(Extracted records)
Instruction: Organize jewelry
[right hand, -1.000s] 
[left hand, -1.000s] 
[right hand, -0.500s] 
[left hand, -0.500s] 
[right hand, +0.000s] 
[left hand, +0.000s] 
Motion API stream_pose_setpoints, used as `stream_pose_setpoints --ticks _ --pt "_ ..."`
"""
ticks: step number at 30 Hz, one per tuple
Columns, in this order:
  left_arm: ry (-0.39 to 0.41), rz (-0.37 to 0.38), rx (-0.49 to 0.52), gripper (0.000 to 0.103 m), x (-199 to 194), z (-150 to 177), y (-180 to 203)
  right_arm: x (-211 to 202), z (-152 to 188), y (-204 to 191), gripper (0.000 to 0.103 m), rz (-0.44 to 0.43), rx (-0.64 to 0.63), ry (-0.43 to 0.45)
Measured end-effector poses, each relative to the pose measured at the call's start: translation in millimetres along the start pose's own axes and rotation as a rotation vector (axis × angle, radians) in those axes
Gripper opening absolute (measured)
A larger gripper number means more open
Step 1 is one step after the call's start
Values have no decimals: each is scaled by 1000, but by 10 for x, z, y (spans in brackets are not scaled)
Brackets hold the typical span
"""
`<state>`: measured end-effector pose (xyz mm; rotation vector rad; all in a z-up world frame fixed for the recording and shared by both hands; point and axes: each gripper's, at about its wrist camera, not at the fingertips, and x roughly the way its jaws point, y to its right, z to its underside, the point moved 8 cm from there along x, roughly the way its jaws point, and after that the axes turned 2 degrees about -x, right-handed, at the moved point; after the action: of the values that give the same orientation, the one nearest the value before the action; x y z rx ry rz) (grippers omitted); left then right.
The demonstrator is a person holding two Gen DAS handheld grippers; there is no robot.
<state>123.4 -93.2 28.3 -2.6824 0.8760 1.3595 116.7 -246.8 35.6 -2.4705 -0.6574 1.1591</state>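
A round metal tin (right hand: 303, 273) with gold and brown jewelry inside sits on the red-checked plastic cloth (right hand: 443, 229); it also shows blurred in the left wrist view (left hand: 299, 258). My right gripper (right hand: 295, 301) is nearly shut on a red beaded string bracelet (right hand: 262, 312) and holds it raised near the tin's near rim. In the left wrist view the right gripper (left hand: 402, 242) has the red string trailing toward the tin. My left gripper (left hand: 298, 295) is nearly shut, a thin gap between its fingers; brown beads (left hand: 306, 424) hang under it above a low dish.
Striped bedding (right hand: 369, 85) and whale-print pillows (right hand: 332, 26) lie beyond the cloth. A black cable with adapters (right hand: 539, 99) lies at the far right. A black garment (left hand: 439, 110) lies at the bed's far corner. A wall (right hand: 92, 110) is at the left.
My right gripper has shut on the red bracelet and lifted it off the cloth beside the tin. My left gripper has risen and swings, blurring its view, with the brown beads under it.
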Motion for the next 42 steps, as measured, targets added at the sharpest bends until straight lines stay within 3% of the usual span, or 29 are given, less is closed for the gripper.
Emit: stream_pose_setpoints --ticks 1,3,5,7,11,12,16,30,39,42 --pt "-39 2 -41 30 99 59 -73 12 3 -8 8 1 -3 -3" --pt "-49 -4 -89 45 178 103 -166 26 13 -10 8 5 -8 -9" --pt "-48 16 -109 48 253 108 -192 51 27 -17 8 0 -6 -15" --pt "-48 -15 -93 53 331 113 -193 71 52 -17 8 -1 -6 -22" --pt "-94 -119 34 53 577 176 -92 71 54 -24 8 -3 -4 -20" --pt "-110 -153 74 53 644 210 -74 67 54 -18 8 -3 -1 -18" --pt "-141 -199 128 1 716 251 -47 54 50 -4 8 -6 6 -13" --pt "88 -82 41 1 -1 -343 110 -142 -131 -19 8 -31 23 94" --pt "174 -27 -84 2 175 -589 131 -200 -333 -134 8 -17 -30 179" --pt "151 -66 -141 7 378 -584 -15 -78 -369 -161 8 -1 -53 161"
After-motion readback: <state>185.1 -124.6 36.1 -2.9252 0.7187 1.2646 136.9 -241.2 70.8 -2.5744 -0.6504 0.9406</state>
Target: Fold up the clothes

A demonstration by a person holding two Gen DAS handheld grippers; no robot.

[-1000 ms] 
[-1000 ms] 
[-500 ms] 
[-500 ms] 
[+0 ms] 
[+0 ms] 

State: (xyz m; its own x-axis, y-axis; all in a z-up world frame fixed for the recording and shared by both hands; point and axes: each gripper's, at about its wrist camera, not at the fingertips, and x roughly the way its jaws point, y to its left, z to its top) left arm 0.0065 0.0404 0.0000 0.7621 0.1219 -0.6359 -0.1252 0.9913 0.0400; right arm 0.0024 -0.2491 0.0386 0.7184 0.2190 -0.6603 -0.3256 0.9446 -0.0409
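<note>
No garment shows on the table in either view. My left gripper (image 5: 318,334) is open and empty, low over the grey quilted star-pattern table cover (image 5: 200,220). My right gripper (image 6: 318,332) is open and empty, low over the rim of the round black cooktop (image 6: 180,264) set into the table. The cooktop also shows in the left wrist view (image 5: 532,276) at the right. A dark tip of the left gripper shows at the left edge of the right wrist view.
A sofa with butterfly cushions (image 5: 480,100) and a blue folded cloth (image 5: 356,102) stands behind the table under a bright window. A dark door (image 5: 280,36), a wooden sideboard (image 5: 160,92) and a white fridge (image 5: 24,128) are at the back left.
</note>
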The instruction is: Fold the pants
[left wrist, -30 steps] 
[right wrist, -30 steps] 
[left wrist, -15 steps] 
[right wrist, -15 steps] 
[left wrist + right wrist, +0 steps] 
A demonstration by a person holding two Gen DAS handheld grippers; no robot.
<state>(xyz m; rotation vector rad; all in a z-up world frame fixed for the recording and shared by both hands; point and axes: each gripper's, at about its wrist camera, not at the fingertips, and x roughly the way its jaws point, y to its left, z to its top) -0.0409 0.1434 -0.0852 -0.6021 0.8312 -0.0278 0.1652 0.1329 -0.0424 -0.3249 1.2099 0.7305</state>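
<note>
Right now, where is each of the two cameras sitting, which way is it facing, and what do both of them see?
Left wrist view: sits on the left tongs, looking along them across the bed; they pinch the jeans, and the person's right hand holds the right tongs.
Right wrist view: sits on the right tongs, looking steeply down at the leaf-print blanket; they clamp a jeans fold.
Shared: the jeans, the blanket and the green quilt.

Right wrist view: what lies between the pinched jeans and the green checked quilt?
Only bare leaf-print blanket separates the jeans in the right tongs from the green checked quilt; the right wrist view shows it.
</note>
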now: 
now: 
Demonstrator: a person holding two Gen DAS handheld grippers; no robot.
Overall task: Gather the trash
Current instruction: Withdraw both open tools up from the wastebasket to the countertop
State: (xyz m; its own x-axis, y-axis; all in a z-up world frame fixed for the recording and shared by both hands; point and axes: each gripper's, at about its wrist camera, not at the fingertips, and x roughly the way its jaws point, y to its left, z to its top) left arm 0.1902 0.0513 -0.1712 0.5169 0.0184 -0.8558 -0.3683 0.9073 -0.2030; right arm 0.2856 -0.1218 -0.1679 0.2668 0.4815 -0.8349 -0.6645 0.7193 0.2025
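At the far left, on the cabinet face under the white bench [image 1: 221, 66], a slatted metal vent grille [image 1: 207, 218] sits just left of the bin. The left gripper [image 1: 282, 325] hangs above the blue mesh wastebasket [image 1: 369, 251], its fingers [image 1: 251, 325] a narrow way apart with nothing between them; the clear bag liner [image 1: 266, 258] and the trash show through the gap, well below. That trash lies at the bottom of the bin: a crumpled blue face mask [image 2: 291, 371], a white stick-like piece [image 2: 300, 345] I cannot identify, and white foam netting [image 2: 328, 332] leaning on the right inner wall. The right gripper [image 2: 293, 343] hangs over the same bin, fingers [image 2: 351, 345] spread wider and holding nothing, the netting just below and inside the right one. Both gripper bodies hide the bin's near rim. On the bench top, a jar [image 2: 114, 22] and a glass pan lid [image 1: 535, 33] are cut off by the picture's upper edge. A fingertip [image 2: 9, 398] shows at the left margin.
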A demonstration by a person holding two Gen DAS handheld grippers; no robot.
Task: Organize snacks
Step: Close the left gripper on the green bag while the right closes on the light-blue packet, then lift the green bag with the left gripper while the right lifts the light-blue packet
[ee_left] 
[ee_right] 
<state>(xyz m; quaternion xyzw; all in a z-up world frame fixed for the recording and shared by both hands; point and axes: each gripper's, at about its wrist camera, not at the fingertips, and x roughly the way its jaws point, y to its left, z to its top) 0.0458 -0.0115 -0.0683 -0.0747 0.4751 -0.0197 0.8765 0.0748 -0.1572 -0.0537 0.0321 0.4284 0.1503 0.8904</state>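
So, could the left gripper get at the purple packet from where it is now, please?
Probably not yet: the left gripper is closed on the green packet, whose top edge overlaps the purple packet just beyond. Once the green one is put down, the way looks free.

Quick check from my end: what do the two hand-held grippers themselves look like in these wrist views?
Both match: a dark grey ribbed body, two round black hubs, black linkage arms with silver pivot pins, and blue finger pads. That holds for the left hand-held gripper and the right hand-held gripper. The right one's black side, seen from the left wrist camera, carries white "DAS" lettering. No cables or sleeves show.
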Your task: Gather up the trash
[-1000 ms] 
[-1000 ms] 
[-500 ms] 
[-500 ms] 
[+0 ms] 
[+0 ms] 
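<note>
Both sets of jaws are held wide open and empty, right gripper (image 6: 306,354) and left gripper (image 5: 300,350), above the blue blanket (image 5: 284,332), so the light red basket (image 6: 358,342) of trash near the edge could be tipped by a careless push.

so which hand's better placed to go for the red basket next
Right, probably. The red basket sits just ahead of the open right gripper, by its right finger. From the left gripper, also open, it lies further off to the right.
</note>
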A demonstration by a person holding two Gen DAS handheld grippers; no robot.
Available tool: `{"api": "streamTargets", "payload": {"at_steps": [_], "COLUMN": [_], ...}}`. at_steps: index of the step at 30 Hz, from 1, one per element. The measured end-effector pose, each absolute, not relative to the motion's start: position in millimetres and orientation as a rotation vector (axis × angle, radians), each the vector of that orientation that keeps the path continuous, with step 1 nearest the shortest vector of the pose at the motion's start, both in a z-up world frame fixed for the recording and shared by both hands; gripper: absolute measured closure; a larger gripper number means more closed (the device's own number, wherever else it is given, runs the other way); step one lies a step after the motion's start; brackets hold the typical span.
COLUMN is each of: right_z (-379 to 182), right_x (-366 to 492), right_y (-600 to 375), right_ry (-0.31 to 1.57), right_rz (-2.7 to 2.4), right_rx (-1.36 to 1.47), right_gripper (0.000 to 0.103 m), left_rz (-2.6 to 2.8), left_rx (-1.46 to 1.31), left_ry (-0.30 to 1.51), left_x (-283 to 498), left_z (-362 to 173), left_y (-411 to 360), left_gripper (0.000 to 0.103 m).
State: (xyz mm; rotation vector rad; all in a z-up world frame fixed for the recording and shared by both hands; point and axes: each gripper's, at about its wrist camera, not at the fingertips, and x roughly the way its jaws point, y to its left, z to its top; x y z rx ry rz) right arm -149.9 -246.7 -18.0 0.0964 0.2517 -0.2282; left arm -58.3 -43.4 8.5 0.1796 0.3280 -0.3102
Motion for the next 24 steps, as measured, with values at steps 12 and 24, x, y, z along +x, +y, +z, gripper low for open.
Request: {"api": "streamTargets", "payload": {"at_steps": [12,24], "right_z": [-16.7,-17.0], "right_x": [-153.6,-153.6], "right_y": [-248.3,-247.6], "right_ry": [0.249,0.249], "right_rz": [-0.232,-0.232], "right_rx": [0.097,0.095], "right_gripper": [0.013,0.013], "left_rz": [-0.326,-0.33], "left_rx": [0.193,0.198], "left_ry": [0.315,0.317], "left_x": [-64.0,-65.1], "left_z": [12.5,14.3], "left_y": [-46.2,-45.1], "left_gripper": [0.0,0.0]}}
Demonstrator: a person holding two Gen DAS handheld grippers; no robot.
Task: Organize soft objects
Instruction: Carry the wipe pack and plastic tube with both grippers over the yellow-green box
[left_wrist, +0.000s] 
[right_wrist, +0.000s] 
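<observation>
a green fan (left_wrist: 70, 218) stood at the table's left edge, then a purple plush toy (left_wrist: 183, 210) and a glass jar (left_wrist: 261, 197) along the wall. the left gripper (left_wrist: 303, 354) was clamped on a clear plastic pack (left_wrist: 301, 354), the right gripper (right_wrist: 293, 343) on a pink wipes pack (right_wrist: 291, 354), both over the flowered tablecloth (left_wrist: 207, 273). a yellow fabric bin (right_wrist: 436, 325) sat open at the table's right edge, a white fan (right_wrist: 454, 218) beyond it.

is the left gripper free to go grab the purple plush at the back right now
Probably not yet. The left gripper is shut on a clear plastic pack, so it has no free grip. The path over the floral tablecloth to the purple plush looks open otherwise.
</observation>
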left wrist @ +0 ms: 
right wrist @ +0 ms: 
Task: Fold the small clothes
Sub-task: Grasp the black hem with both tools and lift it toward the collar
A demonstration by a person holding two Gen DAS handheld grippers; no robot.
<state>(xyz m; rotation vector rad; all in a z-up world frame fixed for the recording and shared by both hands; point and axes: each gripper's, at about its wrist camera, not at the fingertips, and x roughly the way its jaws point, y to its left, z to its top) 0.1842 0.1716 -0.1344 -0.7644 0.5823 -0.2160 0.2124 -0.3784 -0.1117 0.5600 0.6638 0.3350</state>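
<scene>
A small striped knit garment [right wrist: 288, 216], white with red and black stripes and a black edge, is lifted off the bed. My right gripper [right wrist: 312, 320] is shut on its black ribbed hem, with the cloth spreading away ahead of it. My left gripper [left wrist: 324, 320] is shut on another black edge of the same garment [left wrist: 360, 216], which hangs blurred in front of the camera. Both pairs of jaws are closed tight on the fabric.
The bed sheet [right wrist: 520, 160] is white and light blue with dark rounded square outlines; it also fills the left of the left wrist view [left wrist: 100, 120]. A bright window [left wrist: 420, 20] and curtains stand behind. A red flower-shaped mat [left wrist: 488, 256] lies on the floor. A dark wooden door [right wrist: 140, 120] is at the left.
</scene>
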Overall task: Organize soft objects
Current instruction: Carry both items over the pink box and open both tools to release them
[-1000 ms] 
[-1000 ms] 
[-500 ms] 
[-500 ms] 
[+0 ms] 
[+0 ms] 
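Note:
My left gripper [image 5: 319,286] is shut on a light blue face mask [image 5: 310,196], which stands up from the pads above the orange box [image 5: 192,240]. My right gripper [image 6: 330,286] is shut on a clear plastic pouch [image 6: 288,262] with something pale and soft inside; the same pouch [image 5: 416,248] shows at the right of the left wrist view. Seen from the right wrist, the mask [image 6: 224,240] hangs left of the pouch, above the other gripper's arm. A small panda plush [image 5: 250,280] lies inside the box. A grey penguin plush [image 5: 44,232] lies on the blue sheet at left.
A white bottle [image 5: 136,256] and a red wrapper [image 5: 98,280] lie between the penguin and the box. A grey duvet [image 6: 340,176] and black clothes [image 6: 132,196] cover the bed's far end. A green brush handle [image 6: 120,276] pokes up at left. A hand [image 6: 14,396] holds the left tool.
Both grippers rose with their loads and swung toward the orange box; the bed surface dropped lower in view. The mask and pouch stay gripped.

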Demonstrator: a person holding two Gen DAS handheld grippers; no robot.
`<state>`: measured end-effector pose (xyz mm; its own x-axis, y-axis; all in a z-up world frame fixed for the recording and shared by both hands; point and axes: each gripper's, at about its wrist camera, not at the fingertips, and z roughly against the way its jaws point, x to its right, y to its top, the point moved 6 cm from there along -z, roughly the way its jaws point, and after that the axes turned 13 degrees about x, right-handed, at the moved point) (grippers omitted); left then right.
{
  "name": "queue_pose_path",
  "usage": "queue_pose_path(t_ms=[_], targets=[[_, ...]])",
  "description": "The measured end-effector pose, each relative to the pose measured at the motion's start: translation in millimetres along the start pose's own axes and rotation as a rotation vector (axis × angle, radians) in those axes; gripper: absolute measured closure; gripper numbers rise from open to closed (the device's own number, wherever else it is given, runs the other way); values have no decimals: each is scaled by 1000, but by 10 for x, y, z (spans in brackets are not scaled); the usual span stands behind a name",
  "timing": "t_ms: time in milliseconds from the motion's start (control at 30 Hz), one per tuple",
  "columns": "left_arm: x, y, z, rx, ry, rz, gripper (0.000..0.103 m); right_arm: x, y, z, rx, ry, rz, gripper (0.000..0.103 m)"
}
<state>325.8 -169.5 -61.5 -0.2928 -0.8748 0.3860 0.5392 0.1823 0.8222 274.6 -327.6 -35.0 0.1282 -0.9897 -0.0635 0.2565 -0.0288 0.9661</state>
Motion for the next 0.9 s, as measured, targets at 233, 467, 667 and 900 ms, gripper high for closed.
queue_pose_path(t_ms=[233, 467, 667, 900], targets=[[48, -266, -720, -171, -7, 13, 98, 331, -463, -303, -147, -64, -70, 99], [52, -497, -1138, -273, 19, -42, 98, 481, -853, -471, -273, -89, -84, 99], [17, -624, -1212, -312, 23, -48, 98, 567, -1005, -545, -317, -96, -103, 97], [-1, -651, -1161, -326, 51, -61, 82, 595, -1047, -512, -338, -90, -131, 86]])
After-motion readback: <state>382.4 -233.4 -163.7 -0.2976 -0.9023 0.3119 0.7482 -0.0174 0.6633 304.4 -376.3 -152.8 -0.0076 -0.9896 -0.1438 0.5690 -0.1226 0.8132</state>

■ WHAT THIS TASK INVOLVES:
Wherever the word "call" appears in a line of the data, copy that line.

■ SOLUTION TO THE EXERCISE:
Measured end-effector poses, each relative to the pose measured at the call's start: translation in millimetres along the start pose's own axes and rotation as a rotation vector (axis × angle, radians) in those axes
Step 1 is one step after the call's start

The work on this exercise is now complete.